You’ve probably heard that anger is bad, that you should always be in
control, and that emotion should never be shown.There seems to be a
global conspiracy against anger: we should all ‘keep cool’, ‘stay in
control’, and somehow ignore the bad driver who nearly caused a fatal
crash or that terrible argument with your partner.
And that’s very wrong.
It all starts from misunderstanding the natural role of anger. Let’s make things a bit more clear…
Anger is Part of Us
Have you ever shown an angry picture of yourself to the population of
a remote island? Probably not — it sounds like a very weird way to
spend your holiday! Dr Paul Elkman spent most of his life researching
basic human emotions all around the world.
It’s not surprising to discover that we all get angry. Research has
proven that anger is one of the universally recognizable emotions.
Anywhere in the world, if you show a photo of an angry person, everyone
will recognize the emotion that is being displayed.

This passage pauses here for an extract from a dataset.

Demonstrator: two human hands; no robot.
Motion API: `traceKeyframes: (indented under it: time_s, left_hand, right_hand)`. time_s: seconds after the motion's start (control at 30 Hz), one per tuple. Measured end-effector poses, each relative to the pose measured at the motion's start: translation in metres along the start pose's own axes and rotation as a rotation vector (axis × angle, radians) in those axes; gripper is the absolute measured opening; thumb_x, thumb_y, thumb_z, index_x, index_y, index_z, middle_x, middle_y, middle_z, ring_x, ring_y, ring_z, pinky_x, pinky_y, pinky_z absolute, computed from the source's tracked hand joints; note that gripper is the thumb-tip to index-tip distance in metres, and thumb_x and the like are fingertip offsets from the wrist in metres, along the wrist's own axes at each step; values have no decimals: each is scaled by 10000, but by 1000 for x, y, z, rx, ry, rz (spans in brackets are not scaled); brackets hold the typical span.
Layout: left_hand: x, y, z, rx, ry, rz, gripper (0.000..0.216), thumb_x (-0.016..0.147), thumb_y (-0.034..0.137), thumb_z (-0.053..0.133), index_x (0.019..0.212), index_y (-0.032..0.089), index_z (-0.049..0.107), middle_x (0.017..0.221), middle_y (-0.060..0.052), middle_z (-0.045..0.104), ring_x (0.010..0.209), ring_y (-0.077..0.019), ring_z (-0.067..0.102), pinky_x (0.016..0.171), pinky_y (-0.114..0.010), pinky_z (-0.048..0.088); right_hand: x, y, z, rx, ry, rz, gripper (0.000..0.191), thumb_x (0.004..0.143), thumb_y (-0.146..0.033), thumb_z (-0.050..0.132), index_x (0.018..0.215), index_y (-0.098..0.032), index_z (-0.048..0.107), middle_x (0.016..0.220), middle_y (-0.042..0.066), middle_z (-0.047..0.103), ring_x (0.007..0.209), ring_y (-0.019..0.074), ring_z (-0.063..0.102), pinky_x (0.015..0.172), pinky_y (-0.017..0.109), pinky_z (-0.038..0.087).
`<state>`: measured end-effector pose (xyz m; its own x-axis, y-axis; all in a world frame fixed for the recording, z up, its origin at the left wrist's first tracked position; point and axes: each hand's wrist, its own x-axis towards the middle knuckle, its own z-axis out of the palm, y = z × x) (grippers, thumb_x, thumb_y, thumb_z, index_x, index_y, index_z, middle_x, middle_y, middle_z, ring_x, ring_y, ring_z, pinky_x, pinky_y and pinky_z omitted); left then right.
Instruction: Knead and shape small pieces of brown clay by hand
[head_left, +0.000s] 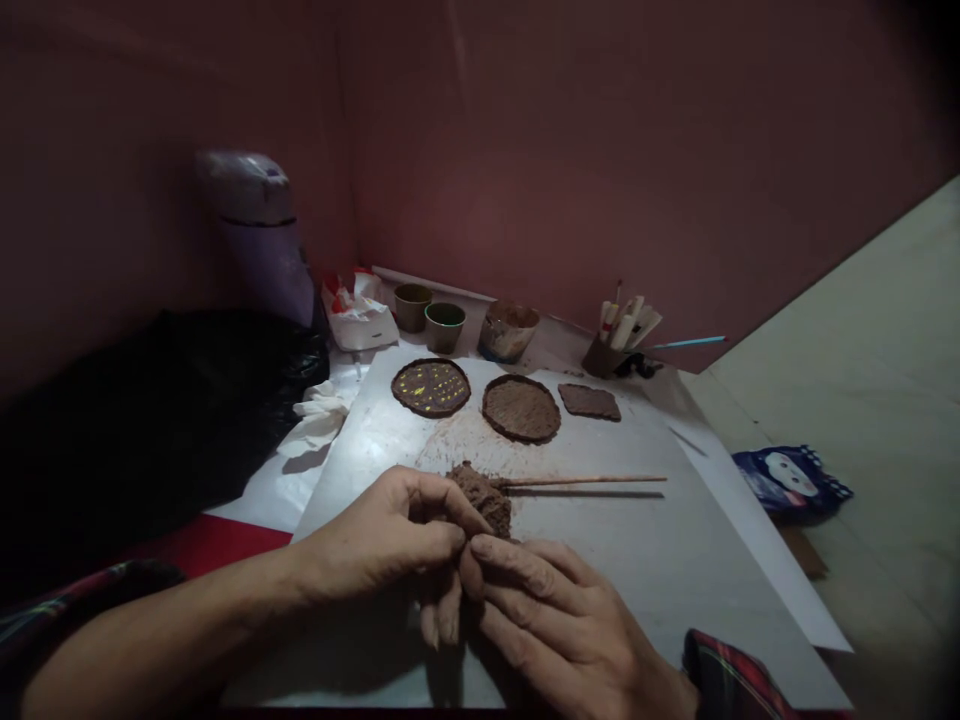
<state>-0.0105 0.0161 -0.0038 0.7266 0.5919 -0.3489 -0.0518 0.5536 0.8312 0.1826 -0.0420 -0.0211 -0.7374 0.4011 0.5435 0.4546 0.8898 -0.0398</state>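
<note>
My left hand [420,545] and my right hand [562,610] meet low in the middle of the view, fingertips pressed together. Their fingers are closed; whatever they pinch is hidden or too small to name. Just beyond them lies a rough lump of brown clay-like material [480,495], partly covered by my left fingers. A thin wooden stick [592,480] reaches right from the lump, its shadow beneath it. Farther back are a round brown disc with yellow marks [431,388], a plain rimmed disc [521,410] and a small brown rectangular slab [590,402].
Along the wall stand two cups [445,328], a stained tub [508,332] and a holder with sticks and tools [604,355]. Left are a black plastic bag [165,410], crumpled tissue [319,415] and a white packet [360,318]. A blue pouch [791,480] lies right, beyond the board [712,580].
</note>
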Motion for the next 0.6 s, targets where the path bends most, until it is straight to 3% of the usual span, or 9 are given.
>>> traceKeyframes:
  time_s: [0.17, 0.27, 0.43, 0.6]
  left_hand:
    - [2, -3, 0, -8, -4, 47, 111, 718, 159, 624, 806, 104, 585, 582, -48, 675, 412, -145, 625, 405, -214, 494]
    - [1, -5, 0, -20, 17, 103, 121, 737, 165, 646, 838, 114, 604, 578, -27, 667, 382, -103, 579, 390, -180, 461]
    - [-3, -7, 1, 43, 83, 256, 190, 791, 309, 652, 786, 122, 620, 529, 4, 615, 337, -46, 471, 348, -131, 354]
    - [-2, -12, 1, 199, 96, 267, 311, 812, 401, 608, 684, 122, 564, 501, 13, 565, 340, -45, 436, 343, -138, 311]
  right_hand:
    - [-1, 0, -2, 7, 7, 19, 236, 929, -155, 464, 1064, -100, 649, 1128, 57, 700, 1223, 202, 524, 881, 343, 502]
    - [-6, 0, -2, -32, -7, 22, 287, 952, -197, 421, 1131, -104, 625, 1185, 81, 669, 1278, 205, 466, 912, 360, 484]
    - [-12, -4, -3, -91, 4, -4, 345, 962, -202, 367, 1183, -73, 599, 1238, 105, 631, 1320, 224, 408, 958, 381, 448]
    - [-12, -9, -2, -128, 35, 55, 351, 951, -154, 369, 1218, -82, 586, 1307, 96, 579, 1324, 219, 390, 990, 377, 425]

When you get angry, your facial expressions and body posture
communicate that damage is being done and that you are prepared to do
something about it.
Now, you might think that you could just say something like: “You are
damaging me, stop it” Instead of getting all worked up. Unfortunately,
verbal messages are processed by an evolutionarily younger part of the
brain. Emotions convey your message in a way that words cannot.
Anger is Healthy
What happens if you decide not to feel angry and manage to restrain
yourself? Unexpressed anger can lead to self harm. You could develop an
ulcer or other physical illnesses. Psychological problems such as
alienation might appear. Anger might also help assert yourself:
expressing your own needs and making sure they are met.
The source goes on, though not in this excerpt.